──────── Provided material ────────

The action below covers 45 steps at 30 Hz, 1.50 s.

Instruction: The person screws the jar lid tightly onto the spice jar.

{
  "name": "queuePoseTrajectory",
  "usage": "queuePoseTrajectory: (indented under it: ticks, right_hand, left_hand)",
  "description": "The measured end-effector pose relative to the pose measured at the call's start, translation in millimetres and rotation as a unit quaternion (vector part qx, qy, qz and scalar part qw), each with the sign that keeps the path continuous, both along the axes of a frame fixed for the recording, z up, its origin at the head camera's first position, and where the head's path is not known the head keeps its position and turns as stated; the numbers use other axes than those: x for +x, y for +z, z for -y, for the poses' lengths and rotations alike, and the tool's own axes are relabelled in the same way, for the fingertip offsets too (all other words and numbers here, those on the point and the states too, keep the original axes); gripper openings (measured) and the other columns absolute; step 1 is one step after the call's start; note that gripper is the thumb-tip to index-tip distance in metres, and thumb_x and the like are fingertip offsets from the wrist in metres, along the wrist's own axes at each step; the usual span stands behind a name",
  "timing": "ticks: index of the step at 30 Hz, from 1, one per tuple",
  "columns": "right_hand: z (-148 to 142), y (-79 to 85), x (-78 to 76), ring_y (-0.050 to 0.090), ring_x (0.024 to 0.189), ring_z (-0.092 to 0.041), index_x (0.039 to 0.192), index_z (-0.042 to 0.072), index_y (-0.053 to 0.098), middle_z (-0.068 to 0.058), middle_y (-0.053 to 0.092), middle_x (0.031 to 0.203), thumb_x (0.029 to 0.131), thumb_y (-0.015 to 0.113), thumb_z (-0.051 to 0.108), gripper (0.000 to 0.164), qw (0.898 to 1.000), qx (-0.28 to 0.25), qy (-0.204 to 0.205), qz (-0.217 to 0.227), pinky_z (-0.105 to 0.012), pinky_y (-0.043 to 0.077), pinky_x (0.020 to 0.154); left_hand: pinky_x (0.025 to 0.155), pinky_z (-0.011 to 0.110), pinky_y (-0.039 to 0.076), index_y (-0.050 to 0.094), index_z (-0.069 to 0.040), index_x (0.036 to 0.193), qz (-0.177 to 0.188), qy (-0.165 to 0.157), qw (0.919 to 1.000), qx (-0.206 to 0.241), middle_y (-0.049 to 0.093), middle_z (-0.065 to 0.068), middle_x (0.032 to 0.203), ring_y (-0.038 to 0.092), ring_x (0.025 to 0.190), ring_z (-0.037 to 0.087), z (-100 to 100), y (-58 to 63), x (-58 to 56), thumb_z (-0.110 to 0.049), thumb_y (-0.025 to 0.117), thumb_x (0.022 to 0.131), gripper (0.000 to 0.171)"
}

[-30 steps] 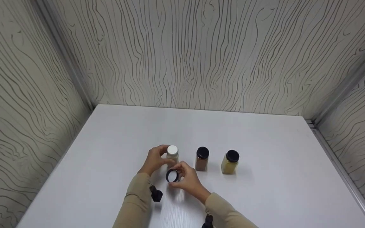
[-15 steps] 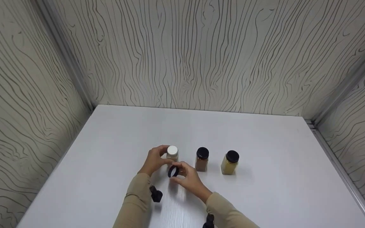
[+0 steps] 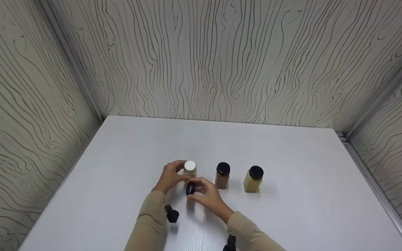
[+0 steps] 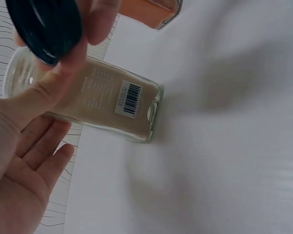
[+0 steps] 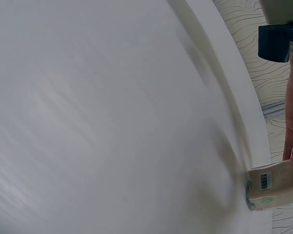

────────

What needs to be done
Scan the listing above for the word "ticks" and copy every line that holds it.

Task output
  "usage": "queuePoseTrajectory: (indented under it: ticks, right_hand, left_hand)",
  "timing": "ticks: index of the step at 30 Hz, from 1, one per tuple",

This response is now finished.